For cell viability dose–response assays, cultures were grown to mid log (exponential) phase and dilutions were prepared to 5 × 10³ cells/ml in medium (HOMEM with 10% hi-FCS and 1% penicillin/streptomycin solution). 60 μM compound solutions were also prepared in medium. 100 μL cells were seeded into triplicate wells of 96-well plates at 500 cells per well, alongside 100 μL compounds were serially diluted in medium to obtain final concentrations of 0–30 μM. A miltefosine positive control was included, along with DMSO, parasites-only, and media-only controls. Empty wells were filled with 200 μL of PBS, then plates were incubated for 5 days at 25 °C, after which time, 40 μL of resazurin (Sigma-Aldrich) was added to each well (final concentration, 80 μM) and the plates were incubated for a further 8 h at 25 °C. Fluorescence readings were taken using a BMG LABTECH CLARIOstar microplate reader and data was processed using BMG LABTECH Mars software with subsequent analysis and graph plotted in GraphPad Prism. Mean, blank-corrected fluorescence measurements (over compound concentrations 0.23–30 μM) were normalized to give values as % cell viability. Three biological replicates were performed, with fluorescence measurements averaged, and data fitted to an [Inhibitor] vs normalized response, variable slope dose–response curve to calculate EC₅₀. The standard error of the mean was calculated for the averaged mean values.

Supporting Information Available

The Supporting Information is available free of charge at https://pubs.acs.org/doi/10.1021/acsinfecdis.3c00431.

• LdBDF5 BD5.1 recombinant protein details (Table S1); LdBDF5 BD5.2 recombinant protein details (Table S2); His-tagged and His-tag cleaved LdBDF5 BD5T recombinant protein details (Table S3); His-tagged and His-tag cleaved LdBDF2 recombinant protein details (Table S4); LdBDF5 BD5.2 apo structure crystallographic data collection and refinement statistics (Table S5); ; SDS-PAGE analysis of purified recombinant His-tag-cleaved BD2 (Figure S1); X-ray co-crystal structures of LdBD5.1 & BD5.2 with ligands (Figure S2); AlphaFold model of LdBDF5 (Figure S3); thermal shift assay melting curves for LdBDF5 BD5T (Figure S4); structures of 15 human bromodomain inhibitors and associated thermal shift values (Figure S5); thermal shift assay melting curves for BD5.1 + SGC–CBP30 (Figure S6); overlay of co-crystal structures showing bromosporine binding to bromodomains of LdBDF5 BD5.2 (Figure S7); FP probe optimization (Figure S8) (PDF)
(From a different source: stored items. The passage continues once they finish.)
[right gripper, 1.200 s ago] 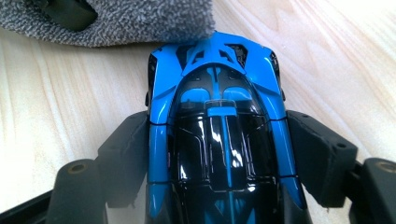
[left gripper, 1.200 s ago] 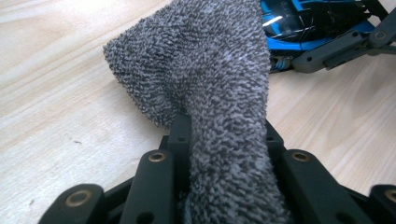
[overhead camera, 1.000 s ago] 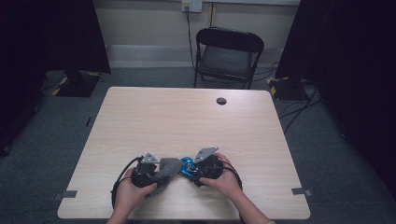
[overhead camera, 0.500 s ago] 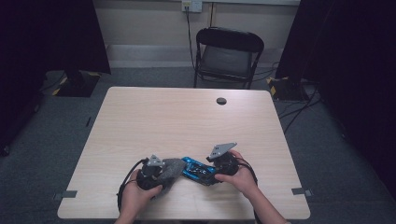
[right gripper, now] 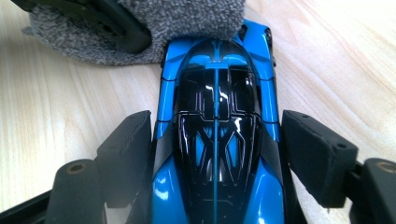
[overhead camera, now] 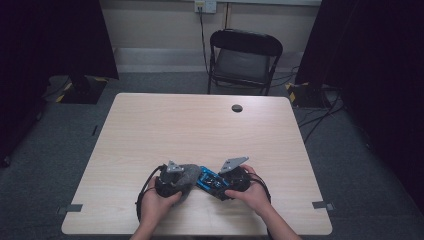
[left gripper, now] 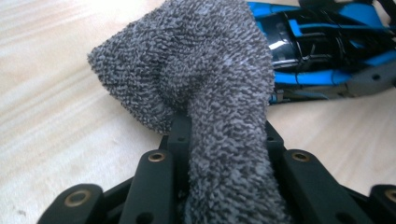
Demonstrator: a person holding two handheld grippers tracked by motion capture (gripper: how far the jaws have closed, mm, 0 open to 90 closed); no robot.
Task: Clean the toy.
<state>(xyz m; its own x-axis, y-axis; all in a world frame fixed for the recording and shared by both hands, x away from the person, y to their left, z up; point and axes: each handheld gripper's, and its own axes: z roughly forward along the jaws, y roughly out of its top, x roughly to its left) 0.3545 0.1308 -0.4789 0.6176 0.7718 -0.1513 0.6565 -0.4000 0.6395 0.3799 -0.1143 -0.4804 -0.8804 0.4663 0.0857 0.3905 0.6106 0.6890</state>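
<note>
Lying lengthwise between right gripper [right gripper: 215, 154] jaws, glossy blue-black toy car [right gripper: 217, 140] noses toward grey cloth [left gripper: 205, 79], gripped; left gripper [left gripper: 219, 135] clamps cloth.

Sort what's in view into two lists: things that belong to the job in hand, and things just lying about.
In the job:
- grey cloth, clamped in the left gripper
- blue toy car, between the jaws of the right gripper
- table, where the work happens

Lying about:
- small black disc near the table's far edge
- folding chair behind the table
</note>
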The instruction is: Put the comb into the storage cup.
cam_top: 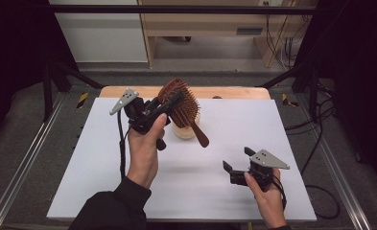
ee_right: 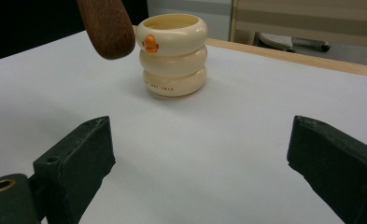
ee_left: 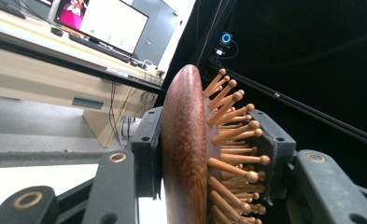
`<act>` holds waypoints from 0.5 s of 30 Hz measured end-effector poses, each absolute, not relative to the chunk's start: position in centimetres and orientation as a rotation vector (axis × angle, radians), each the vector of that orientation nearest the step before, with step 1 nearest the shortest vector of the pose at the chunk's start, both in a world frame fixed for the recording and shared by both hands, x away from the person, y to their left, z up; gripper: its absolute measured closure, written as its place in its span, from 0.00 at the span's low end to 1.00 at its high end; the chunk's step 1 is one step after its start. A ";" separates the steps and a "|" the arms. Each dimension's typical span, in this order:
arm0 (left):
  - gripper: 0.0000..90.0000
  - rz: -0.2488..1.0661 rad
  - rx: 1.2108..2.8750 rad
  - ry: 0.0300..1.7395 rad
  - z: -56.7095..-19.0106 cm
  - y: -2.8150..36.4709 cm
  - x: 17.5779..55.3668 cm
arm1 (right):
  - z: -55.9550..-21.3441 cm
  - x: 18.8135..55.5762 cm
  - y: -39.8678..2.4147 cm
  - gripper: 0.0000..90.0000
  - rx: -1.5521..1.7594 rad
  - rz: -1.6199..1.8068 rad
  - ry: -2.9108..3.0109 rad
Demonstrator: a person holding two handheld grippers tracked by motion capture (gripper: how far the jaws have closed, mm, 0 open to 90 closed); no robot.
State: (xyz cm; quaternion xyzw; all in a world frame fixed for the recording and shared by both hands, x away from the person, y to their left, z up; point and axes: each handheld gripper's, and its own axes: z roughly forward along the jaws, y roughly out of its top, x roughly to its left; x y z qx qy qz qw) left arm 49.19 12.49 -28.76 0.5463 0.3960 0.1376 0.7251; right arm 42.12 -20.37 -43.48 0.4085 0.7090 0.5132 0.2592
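Note:
My left gripper (cam_top: 169, 103) is shut on the head of a brown wooden hairbrush (cam_top: 182, 104), held up above the white table (cam_top: 128, 163). The brush handle (cam_top: 199, 134) slants down toward the front right, and its tip (ee_right: 107, 28) hangs near a cream ribbed cup (ee_right: 174, 53) with an orange duck face. In the left gripper view the brush head (ee_left: 186, 154) stands edge-on between the jaws, wooden bristles (ee_left: 232, 140) pointing right. The cup (cam_top: 185, 130) stands on the table under the brush. My right gripper (cam_top: 238, 160) rests low at the front right, open, facing the cup.
The white sheet covers a wooden tabletop whose far edge (cam_top: 234, 92) shows behind the cup. Beyond stand a wooden desk (cam_top: 210, 24) and cables (cam_top: 279, 48) on the floor. Metal rails (cam_top: 23, 163) run along both sides of the table.

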 end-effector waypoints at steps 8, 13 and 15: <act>0.57 0.330 1.182 0.886 -27.5 12.6 50.4 | -43.3 41.8 -21.0 0.08 1.110 1.403 1.904; 0.57 0.349 1.187 0.871 -26.7 13.0 50.9 | -43.6 42.1 -21.1 0.08 1.128 1.396 1.903; 0.57 0.362 1.196 0.864 -26.2 13.1 51.1 | -43.7 42.2 -21.2 0.08 1.126 1.391 1.909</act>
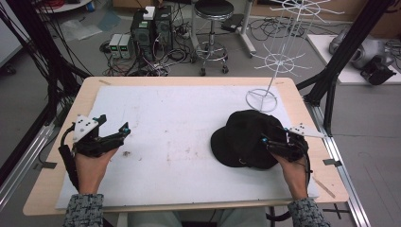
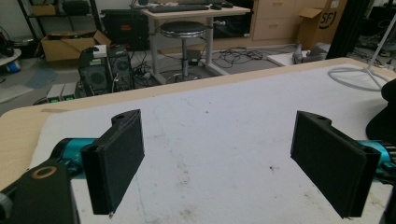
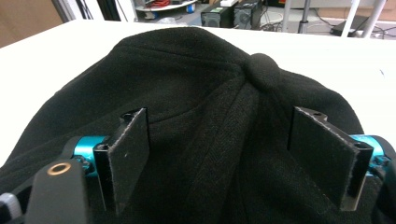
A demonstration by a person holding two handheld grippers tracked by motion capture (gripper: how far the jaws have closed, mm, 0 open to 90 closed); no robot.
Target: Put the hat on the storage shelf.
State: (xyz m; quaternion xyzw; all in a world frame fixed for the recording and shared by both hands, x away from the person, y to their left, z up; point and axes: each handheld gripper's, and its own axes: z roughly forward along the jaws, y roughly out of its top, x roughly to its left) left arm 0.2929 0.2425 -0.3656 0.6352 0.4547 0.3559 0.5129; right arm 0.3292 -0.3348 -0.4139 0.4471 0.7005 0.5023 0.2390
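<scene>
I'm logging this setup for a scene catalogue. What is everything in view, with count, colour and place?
cap: one, black, right side of the mat
wire rack: one, white, table's far right
mat: one, white, covering the table
table: one, light wood
stool: one, black seat, floor beyond
computer towers: two, black, floor beyond
left gripper: open over the mat
right gripper: open, jaws astride the cap's crown

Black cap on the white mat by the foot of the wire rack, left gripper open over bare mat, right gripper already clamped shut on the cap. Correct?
Not quite: the right gripper is not clamped. In the right gripper view its jaws stand wide apart over the black cap, pads not pressing the fabric. The rest holds: the cap lies by the wire rack, and the left gripper is open over bare white mat.
</scene>
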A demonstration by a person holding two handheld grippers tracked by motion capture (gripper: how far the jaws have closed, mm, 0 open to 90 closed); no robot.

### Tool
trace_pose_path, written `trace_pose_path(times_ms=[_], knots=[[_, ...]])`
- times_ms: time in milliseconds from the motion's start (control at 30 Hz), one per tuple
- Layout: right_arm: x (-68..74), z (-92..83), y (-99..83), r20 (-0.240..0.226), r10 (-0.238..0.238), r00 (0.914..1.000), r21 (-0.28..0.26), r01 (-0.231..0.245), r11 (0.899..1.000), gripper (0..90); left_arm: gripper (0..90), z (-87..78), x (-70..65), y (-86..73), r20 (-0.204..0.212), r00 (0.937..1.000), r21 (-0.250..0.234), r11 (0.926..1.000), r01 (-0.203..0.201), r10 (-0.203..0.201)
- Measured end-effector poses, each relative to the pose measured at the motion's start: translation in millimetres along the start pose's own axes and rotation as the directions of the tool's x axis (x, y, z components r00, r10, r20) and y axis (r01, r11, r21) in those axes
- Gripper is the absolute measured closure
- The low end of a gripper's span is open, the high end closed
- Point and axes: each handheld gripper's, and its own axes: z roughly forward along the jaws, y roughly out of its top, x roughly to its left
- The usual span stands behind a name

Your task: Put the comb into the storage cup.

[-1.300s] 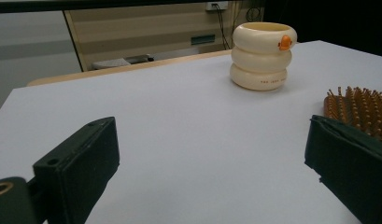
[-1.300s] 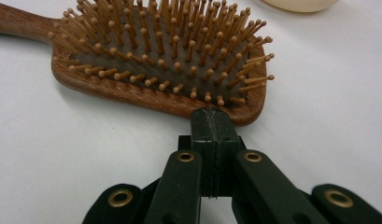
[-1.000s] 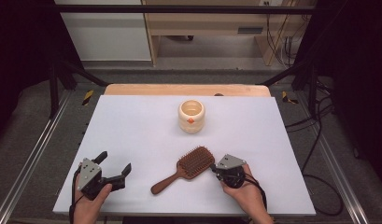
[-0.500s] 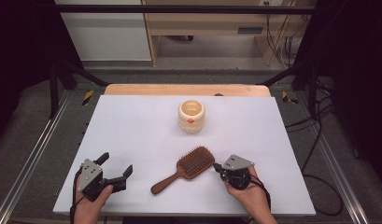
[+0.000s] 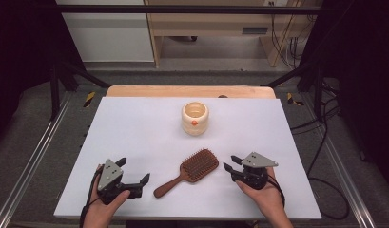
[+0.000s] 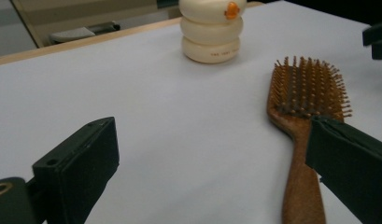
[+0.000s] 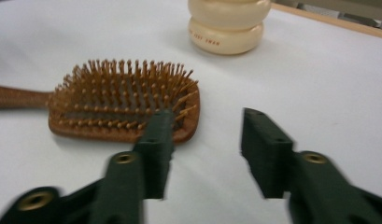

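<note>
A wooden hairbrush lies bristles up on the white table, its handle pointing to the front left. A cream ribbed jar with an orange spot stands upright behind it. My left gripper is open just left of the handle end; in the left gripper view the brush lies along the right jaw and the jar stands beyond. My right gripper sits right of the brush head. Its jaws have just been opening, with nothing between them. The right gripper view has the brush ahead of the gripper.
The table's wooden back edge runs behind the jar. Metal rails flank both sides, and cables trail on the floor at the right. The right gripper's jaw tip shows far off in the left gripper view.
The right gripper's jaws, shut before, now stand apart, and that hand has shifted a little right. The left gripper has moved slightly right, toward the brush handle.
</note>
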Motion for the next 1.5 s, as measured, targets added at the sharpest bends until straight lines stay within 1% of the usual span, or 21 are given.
trace_pose_path(times_ms=[33, 67, 100, 133, 167, 233, 333, 400, 500, 667, 733, 833, 1033, 1067, 1100, 1133, 1300, 1333, 1367, 1433, 1500], knots=[[-2.7, -3.4, 1.6, -0.001, 0.026, 0.9997, -0.016, -0.026, 1.0, 42.7, 3.2, 4.3, -6.2, 7.2, 0.02, 0.9997, 0.032, 0.9993, -0.017, 0.016], [-2.7, -3.4, 1.6, -0.001, 0.026, 0.9997, -0.016, -0.026, 1.0, 42.7, 3.2, 4.3, -6.2, 7.2, 0.02, 0.9997, 0.032, 0.9993, -0.017, 0.016], [-4.1, -6.9, 3.3, 0.009, 0.037, 0.9993, -0.043, -0.036, 0.998, 35.4, 3.2, 8.2, -12.4, 15.2, 0.038, 0.9984, 0.061, 0.9971, -0.045, 0.042], [-4.5, -8.4, 4.0, 0.016, 0.037, 0.9992, -0.057, -0.036, 0.998, 31.7, 3.2, 8.2, -12.4, 15.2, 0.038, 0.9984, 0.061, 0.9971, -0.045, 0.042], [-4.5, -8.4, 4.0, 0.016, 0.037, 0.9992, -0.057, -0.036, 0.998, 31.7, 3.2, 10.2, -15.5, 19.7, 0.045, 0.9975, 0.074, 0.9956, -0.058, 0.055], [-5.8, -12.5, 4.9, 0.034, 0.04, 0.9986, -0.081, -0.037, 0.996, 21.8, 3.4, 13.6, -21.2, 29.2, 0.061, 0.995, 0.098, 0.9916, -0.084, 0.079], [-7.2, -15.2, 5.2, 0.046, 0.046, 0.9979, -0.092, -0.042, 0.995, 16.2, 3.5, 18.2, -29.1, 44.2, 0.083, 0.9905, 0.124, 0.9851, -0.119, 0.11], [-9.8, -19.5, 5.2, 0.067, 0.054, 0.9962, -0.11, -0.047, 0.993, 10.5, 3.6, 23.6, -34.1, 55.9, 0.115, 0.9872, 0.141, 0.982, -0.126, 0.11], [-12.1, -22.6, 4.8, 0.077, 0.053, 0.9956, -0.122, -0.043, 0.992, 8.3, 3.8, 27.6, -36.3, 61.6, 0.127, 0.9851, 0.152, 0.979, -0.135, 0.116], [-16.1, -28.7, 3.6, 0.097, 0.057, 0.9937, -0.145, -0.043, 0.989, 5.9, 4.5, 35.6, -44.6, 71.5, 0.14, 0.9801, 0.188, 0.968, -0.166, 0.141], [-16.7, -30.1, 3.3, 0.102, 0.06, 0.993, -0.151, -0.044, 0.988, 6.0, 4.5, 39.0, -48.9, 74.5, 0.152, 0.975, 0.215, 0.9574, -0.193, 0.162], [-16.3, -32.6, 3.1, 0.097, 0.058, 0.9936, -0.16, -0.042, 0.986, 6.2, 4.6, 43.0, -53.6, 79.3, 0.158, 0.9702, 0.236, 0.9471, -0.217, 0.183], [-16.8, -44.5, -1.6, 0.094, 0.053, 0.9942, -0.169, -0.037, 0.985, 6.0, 4.7, 53.1, -59.3, 83.1, 0.177, 0.9716, 0.276, 0.9399, -0.202, 0.156], [-17.5, -45.9, -2.2, 0.094, 0.058, 0.9939, -0.173, -0.041, 0.984, 6.0, 4.7, 57.3, -61.6, 82.4, 0.184, 0.9703, 0.292, 0.9338, -0.207, 0.157], [-18.5, -46.8, -2.5, 0.093, 0.06, 0.9939, -0.175, -0.043, 0.984, 6.0, 4.8, 57.3, -61.6, 82.4, 0.184, 0.9703, 0.292, 0.9338, -0.207, 0.157], [-19.5, -47.5, -2.8, 0.095, 0.063, 0.9935, -0.176, -0.046, 0.983, 6.1, 4.8, 61.8, -63.6, 80.9, 0.186, 0.9687, 0.31, 0.9258, -0.216, 0.164], [-23.4, -45.7, -3.7, 0.097, 0.086, 0.9916, -0.179, -0.068, 0.982, 6.7, 4.9, 70.4, -64.5, 77.0, 0.183, 0.9698, 0.347, 0.9122, -0.217, 0.161], [-23.4, -44.0, -4.3, 0.094, 0.075, 0.9928, -0.168, -0.058, 0.984, 6.7, 4.9, 74.2, -65.0, 76.1, 0.188, 0.9681, 0.361, 0.9051, -0.225, 0.166], [-23.4, -44.0, -4.3, 0.094, 0.075, 0.9928, -0.168, -0.058, 0.984, 6.7, 4.9, 74.2, -65.0, 76.1, 0.188, 0.9681, 0.361, 0.9051, -0.225, 0.166], [-22.2, -42.3, -4.8, 0.095, 0.057, 0.9938, -0.157, -0.042, 0.987, 6.7, 5.0, 78.0, -64.5, 75.2, 0.192, 0.9658, 0.377, 0.8954, -0.237, 0.175], [-21.9, -41.9, -4.9, 0.095, 0.054, 0.994, -0.155, -0.039, 0.987, 6.6, 5.0, 81.9, -63.4, 74.2, 0.19, 0.9669, 0.391, 0.8902, -0.234, 0.17]])
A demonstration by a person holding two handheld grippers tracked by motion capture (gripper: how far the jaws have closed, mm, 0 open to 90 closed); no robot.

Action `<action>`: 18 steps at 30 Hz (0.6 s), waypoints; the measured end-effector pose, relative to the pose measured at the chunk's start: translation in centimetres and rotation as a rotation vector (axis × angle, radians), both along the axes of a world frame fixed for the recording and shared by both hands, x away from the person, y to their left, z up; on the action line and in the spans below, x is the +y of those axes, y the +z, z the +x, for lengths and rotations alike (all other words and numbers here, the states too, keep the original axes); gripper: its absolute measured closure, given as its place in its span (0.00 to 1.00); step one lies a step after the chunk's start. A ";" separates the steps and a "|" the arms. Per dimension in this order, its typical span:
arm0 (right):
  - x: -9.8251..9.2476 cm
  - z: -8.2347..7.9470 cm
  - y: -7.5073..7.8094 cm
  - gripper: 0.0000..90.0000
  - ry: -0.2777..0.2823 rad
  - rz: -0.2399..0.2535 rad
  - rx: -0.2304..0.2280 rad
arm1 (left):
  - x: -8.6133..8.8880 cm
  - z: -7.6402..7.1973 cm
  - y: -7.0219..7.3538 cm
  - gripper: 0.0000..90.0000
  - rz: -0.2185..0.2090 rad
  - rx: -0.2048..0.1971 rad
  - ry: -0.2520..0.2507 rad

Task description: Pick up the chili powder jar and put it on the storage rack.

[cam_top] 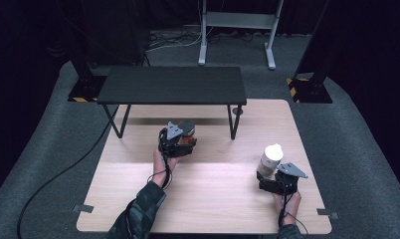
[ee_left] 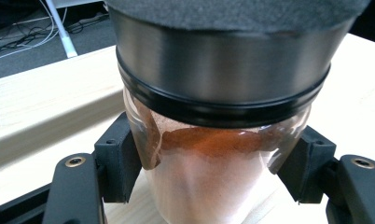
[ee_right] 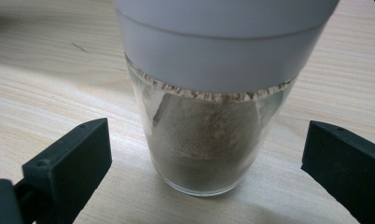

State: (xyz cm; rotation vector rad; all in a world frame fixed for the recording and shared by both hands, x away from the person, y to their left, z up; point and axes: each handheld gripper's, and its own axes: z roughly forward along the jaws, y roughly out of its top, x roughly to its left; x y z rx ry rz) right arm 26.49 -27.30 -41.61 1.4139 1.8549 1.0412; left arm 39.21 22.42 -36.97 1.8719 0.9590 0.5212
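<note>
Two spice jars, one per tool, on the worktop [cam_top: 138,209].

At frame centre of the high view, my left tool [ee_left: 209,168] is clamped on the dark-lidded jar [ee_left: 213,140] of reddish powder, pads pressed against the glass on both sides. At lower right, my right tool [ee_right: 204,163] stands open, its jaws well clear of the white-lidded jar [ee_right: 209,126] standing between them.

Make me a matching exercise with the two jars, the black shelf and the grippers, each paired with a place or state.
Column one:
1 dark-lidded jar
2 white-lidded jar
3 black shelf
4 right gripper

Column two:
A stands at the table's far edge
B jaws open, clear of the glass
C clamped between the left gripper's jaws
D holds greyish-brown powder

Pairs: 1-C, 2-D, 3-A, 4-B
</note>
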 end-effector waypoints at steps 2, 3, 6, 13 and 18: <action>0.0 0.0 0.0 0.00 0.001 -0.001 0.000 | 0.0 0.0 0.1 0.35 0.000 -0.001 -0.003; 0.0 0.0 0.0 0.00 0.001 0.000 0.000 | 0.0 0.0 0.2 0.35 0.001 -0.002 -0.005; 0.0 0.0 0.0 0.00 0.000 0.000 0.000 | 0.1 0.0 0.4 0.35 -0.007 -0.001 -0.010; 0.0 0.0 0.0 0.00 0.001 0.001 0.000 | 0.1 0.0 0.9 0.35 -0.004 -0.011 -0.011; 0.0 0.0 0.0 0.00 0.001 0.002 0.000 | 0.2 0.0 1.4 0.35 -0.009 -0.017 -0.008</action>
• Raw data underlying the histone peptide microarray interactions from Figure 2 (Table S6) (XLSX)

The authors declare the following competing financial interest(s): We disclose that Felix Calderon, Raquel Gabarro and Jacob Bush are employees of GSK. GSK provided some of the SGC Tool Compounds to support the lab work. This work was in part supported by funding from GSK through the Pipeline Futures Group.